The rail thing

Ample legroom, nonstop scenery, chilled martinis instead of traffic jams: Welcome to the new era of private train travel in the West.
Chris Colin

It awaits largely because of people like Chris Skow, a mop-haired former conductor from Portola, California, with a mischievous grin. He worked 26 years for Western Pacific and then another 11 for Union Pacific. On certain winter runs, the northern lights would pull down all around him in swirls of bluish green. In the 1980s, Skow began leading trips, here and abroad, centered on the great old railroads. This weekend he’s partnered with train owners Burt Hermey and Al Bishop to showcase three former Zephyr cars from the golden age of rail travel: the Silver Lariat, Silver Solarium, and Silver Rapids. For the next seven hours, we’ll catch a ride with Amtrak, stopping when it stops, arriving in Reno when it arrives. Once in Nevada, we’ll burrow even deeper into the odd cosmos of resuscitated trains.
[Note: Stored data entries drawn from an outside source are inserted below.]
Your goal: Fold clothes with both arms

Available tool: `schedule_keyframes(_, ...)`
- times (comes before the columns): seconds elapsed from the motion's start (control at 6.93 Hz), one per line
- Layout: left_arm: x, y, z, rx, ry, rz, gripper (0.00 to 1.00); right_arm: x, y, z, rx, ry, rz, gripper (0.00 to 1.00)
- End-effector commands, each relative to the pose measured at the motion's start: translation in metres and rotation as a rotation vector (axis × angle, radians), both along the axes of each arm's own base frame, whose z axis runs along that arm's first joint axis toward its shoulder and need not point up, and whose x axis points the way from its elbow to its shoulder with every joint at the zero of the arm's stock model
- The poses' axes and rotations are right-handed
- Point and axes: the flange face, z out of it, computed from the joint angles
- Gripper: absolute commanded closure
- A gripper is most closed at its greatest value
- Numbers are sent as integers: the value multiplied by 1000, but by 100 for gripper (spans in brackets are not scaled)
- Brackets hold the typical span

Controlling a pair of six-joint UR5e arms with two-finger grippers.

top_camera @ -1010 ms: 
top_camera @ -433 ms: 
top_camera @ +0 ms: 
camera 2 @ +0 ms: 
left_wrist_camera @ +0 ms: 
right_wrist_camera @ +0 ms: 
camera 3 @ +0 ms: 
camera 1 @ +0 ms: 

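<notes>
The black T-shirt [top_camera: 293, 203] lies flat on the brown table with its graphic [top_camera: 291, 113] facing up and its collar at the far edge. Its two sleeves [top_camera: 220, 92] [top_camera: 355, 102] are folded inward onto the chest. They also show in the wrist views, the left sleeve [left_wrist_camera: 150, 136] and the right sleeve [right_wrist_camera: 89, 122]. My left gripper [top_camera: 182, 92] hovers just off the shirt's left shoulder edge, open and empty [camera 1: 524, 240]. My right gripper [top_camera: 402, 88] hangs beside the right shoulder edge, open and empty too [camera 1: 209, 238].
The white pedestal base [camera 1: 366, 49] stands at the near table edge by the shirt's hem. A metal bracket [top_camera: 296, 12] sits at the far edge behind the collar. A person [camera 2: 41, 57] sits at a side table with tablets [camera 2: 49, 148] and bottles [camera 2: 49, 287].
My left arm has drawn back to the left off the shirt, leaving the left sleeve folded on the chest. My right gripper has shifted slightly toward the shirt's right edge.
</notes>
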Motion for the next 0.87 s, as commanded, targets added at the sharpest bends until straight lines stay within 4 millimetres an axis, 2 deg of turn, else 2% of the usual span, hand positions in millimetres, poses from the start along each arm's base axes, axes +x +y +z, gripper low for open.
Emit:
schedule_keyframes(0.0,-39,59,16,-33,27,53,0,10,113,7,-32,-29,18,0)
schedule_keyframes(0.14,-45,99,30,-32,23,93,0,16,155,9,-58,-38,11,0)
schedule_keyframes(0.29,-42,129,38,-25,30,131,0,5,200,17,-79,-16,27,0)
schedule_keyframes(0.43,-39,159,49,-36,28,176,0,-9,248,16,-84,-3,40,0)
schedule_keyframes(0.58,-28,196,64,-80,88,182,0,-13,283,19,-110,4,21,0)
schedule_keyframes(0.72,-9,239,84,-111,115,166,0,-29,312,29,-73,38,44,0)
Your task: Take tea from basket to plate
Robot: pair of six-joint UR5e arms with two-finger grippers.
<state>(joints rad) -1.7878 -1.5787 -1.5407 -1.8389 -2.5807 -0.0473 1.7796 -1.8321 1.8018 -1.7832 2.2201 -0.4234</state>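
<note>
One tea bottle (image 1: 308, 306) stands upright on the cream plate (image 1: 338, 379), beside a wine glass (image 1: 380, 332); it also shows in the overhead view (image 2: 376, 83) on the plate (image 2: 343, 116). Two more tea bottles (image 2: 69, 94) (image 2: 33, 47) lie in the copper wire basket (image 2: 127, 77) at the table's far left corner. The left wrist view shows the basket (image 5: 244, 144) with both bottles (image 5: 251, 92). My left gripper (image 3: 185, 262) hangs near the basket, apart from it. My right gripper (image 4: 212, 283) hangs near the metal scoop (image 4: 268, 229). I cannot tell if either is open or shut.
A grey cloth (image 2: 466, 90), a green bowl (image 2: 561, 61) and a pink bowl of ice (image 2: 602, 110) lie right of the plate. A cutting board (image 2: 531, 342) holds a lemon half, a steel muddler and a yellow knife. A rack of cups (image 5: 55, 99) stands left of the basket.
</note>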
Private train travel is an uncentralized and therefore haphazard affair. Often it’s arranged by charter—you gather a group and essentially rent one of these old cars for the duration of your trip. It takes some Googling to find them, but Skow guesses that 75 private rail excursions of one kind or another originate each year in the West alone.

Outside my window, the damp Bay Area is giving way to the parched Sacramento Valley—but I’m consumed by the internal scenery. My fellow travelers are a diverse group: Some are older white men with short white beards; others are older white men with slightly longer white beards. There are cowboy boots and hearing aids, a lone bolo tie. Radio scanners are the accessory of choice for the stalwart: Why focus on one train when you can listen to the chatter of many? One man wears a stopwatch around his neck, backstopping the conductor’s timetable; his wife backstops him with a GPS unit. Most everyone I meet is delighted to help a newbie get his bearings.

The original Zephyr was officially retired in 1970, I learn. Amtrak used some of the cars until the arrival of Superliners in 1980. When Hermey and Bishop—just a couple of ordinary citizens—bought the trains from Amtrak, one of them had mushrooms and trees growing inside. A million dollars or more can go into restoring one of these cars.